Reuther later told Teaching for Change, “Your organization is doing such important work. I was honored to play a small part in that. The school visits were enlightening and inspiring. We had a robust discussion of history and film technique in both settings, each with their own unique observations. . . . My primary wish for the film is that it would have a long shelf life as a strong educational resource and I feel that we are now on our way.”
During the meetings with Reuther, students asked critical questions about the work that went into creating the historical documentary, the people and politics in the film, and Reuther’s personal challenges and triumphs during production. “Some of their questions caused me to view the film in a new light and with a fresh pair of eyes. The students appeared to be most excited about seeing landmark moments in U.S. history (the March on Washington, Kennedy presidency/assassination, the Vietnam War, etc.) from another perspective . . . through working-class eyes, so to speak,” Reuther reflected later.

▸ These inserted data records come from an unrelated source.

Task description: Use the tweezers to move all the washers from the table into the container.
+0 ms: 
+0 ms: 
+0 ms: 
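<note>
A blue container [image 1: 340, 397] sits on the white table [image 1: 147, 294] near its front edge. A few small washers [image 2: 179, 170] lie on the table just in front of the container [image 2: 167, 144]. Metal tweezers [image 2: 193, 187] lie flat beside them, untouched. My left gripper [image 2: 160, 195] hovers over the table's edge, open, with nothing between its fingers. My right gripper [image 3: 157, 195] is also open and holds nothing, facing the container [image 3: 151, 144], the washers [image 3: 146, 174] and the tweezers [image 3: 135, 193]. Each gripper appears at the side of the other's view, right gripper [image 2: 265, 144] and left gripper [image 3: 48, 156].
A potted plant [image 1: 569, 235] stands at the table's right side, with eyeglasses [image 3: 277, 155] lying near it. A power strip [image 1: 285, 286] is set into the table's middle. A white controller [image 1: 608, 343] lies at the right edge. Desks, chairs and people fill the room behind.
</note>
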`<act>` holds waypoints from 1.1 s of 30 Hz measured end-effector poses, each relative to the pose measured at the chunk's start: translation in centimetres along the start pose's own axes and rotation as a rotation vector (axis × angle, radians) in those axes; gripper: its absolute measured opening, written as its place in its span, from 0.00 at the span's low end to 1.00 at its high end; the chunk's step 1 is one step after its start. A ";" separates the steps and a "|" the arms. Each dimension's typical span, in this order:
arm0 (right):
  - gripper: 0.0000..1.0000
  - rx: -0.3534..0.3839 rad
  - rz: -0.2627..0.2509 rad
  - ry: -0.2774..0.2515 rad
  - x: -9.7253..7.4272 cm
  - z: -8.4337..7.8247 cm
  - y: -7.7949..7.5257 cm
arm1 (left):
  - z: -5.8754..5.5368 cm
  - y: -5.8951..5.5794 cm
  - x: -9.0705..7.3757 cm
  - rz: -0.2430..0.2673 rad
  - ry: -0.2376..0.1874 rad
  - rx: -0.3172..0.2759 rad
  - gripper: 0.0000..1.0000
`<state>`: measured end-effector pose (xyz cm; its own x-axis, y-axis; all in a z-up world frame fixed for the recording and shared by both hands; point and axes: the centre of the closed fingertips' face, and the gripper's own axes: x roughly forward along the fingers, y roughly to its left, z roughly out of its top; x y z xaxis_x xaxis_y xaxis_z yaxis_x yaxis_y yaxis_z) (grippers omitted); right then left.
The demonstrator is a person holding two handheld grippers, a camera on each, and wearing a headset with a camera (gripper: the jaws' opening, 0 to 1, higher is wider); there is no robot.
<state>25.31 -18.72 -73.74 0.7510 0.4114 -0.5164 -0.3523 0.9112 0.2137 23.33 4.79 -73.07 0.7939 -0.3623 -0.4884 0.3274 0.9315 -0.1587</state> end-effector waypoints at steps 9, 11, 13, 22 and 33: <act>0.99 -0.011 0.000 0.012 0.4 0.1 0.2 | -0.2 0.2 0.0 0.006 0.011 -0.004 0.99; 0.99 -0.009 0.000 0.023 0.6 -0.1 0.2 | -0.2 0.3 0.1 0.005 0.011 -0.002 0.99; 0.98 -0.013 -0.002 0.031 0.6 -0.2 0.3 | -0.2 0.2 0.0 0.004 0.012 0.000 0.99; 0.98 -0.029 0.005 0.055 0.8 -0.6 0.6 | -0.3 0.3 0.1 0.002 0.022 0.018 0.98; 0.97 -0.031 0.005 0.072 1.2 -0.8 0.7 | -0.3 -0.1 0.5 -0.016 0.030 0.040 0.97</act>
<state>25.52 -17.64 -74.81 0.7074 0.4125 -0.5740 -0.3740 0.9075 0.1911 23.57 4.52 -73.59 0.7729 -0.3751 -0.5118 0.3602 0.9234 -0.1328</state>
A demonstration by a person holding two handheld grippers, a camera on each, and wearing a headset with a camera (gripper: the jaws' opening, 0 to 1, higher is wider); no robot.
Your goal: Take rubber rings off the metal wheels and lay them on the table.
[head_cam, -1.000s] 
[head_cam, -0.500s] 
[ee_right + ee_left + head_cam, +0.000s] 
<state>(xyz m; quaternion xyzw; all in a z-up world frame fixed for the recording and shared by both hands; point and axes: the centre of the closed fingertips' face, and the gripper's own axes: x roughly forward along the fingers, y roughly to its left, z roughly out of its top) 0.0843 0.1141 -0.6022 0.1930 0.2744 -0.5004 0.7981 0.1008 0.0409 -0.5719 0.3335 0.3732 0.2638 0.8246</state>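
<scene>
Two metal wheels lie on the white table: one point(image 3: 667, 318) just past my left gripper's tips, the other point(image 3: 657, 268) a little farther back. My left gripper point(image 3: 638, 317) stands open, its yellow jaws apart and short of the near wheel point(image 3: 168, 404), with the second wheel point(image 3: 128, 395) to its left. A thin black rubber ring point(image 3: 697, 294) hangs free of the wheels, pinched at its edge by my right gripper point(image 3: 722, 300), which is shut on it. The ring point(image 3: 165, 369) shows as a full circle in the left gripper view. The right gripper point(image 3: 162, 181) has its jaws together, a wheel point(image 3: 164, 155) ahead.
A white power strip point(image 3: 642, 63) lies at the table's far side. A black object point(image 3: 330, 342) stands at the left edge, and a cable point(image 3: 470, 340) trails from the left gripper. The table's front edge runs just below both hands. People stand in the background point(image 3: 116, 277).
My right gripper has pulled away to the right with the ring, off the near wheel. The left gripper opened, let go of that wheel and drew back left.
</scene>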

In response to a student wondering what sparked his decision to make Brothers on the Line, Reuther explained, “I had immediate access to this fascinating piece of U.S. history. If I hadn’t grown up in this family, I don’t think I would have learned about labor history in high school. Textbooks only touched on it.”
Students also asked if Reuther believed the labor movement aspects of the Civil Rights Movement should be emphasized more in history, how corporations responded to the truth being told about their practices, if it was a conflict of interest as a filmmaker to be a member of the Reuther family, and if any funders tried to influence the film. Reuther assured the students that his family only encouraged his honest and balanced approach in depicting the Reuther trio that led the labor movement of the time, and that he was able to maintain full directorial control throughout the process, though he had to deflect an attempt from a funder to read the script before he finished the film.
One student commented that the teachers’ unions in Wisconsin must be enthusiastic about the film. Reuther agreed, saying, “The economy is in the dumps, it’s really a timely story. Having an organization that fights for everyday people is important. . . . It was a great boon for the industry that labor was there. They protected everyone and lifted all the boats, because people getting paid more means they will buy more.”
Another student asked Reuther what history topics he plans to document next. Reuther referred to his research for this documentary, explaining, “It’s calledBrothers on the Line, but honestly there were a lot of the sisters on the line. I was excited to learn at the end not just about the men inside the plant but also about the wives and mothers and sisters who were there. They were organizers on the picket line. Many spoke multiple languages and translated for people, so it was a family and community movement. They weren’t just cooking. The women’s story is a very dynamic story. If PBS or HBO buys this documentary and wants a part two, I would be very excited for it.”
Tony Gittens, the festival director for Filmfest DC, later thanked Teaching for Change for the “invaluable outreach and guidance.” He explained, “At Filmfest DC we celebrate the power of cinema to educate and inform, and the importance of the opportunity to make a personal connection with the creative people who are responsible. Sasha’s face–to-face interactions with the students provided a living link to bring history and the struggles of working people alive for them and also demonstrated how media is made by real people making choices about what they will show us.”